Wednesday, October 6, 2010

Student Reflection

by Katie Dudek

Back to the Fourth Grade

I still remember my first day of fourth grade.  As my family had just moved, I was going to a new school.  While I put my Airwalk sneakers on and placed all of my school supplies in my brand new monogrammed L.L.Bean backpack, I thought about how my day would go.  I was very nervous about what my teacher would be like, if I would like the other students in my class, and more importantly, whether or not they would like me.  As I prepared myself to volunteer in Ms. Bucio’s fourth grade bilingual classroom a few weeks ago, the same thoughts entered my mind.  What would the teacher I would be working with be like?  Would I get along with the students in her classroom?  Would they enjoy having me with them in their classroom?  Just like in the fourth grade, I had no reason to worry.  Though I did not have my Airwalks or a backpack with my initials on it this time, I walked out of Ms. Bucio’s classroom after my first day feeling the same relief and contentment that I did when I was 10 years old.   
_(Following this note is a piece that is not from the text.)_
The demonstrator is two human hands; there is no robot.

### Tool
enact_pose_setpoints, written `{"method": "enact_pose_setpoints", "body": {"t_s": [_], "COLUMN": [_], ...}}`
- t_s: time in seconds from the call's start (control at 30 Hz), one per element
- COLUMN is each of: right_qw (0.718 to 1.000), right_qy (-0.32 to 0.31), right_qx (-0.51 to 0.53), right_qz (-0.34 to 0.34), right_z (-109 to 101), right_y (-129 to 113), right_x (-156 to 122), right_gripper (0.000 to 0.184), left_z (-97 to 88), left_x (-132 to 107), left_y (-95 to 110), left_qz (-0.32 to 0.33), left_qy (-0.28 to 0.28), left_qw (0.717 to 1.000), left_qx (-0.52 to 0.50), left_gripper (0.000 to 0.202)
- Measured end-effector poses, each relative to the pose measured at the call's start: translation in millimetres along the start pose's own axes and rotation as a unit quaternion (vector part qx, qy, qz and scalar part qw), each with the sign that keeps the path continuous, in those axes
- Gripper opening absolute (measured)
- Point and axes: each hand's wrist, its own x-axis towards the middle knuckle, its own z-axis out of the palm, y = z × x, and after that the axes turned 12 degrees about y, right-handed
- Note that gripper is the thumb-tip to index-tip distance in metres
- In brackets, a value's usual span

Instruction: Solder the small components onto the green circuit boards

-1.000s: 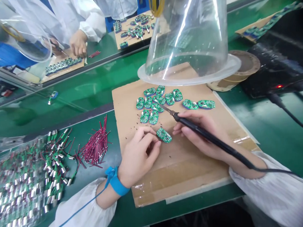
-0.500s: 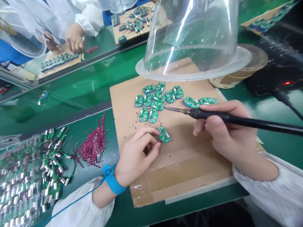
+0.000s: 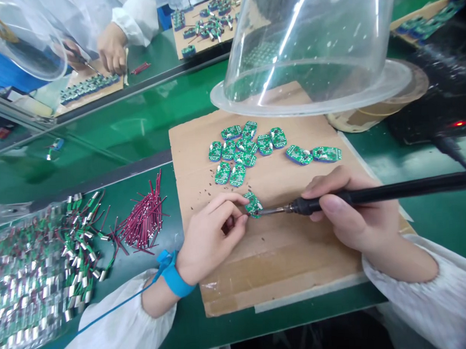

Ms. Bucio’s class is made up of students with varying levels of English mastery.  While her class is taught mostly in English, many times she explains herself once more in Spanish if her students appear to confused by the information.  It is very interesting to see that while she may ask a question in English, a student will respond in Spanish, as it is the way they feel they can most adequately express themselves.  There are some students that speak only in English, some who speak only in Spanish, and some who code-switch back and forth between the two languages. 

My role in the classroom is to help with their reading aloud.  As they are doing their literacy and writing classroom rotation, I help the students on the “reading carpet.”  Though they are reading in English, I use my knowledge of Spanish phonetics and phonology to help them understand why words are pronounced differently between the two languages.  For instance, many have trouble with words that begin with “h” as this letter represents a neutral phoneme in Spanish (which means it is silent). 

Overall it has been a great experience.  Ms. Bucio is very enthusiastic and very grateful to have me helping her.  The students enjoy having me there as well.  They are very eager to work with me, and love to show me how far they have gotten on the chapter books that they have been reading.  I am very much looking forward to a great semester working with these students, and cannot wait to see what each week will bring.